━━━━━ Information supplied ━━━━━

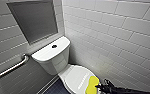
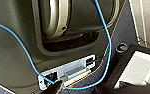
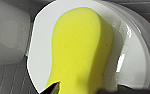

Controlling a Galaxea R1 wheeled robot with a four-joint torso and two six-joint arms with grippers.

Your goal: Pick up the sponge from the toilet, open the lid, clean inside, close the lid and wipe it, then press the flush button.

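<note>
Straddling sponge on closed lid: right end effector, spread; left end effector state indiscernible.

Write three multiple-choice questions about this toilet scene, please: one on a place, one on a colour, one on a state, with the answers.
1. Where does the sponge lie? A. in a bucket B. on the lid C. on the floor
2. What colour is the flush button? A. dark B. yellow C. red
3. How is the lid? A. raised upright B. down, closed C. taken off
1 B: it rests at the lid's front edge. 2 A: a dark round spot on the white tank cover. 3 B: it lies flat under the sponge.
</note>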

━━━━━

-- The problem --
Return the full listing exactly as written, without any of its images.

-- Result for this exercise --
Controlling a Galaxea R1 wheeled robot with a four-joint torso and two six-joint arms with grippers.

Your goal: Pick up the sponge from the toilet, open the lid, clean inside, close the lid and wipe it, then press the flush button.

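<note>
Straddling sponge on closed lid: right end effector, spread; left end effector state indiscernible.

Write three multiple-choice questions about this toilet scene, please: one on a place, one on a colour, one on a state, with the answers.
1. Where does the sponge lie? A. in a bucket B. on the lid C. on the floor
2. What colour is the flush button? A. dark B. yellow C. red
3. How is the lid? A. raised upright B. down, closed C. taken off
1 B: it rests at the lid's front edge. 2 A: a dark round spot on the white tank cover. 3 B: it lies flat under the sponge.
</note>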

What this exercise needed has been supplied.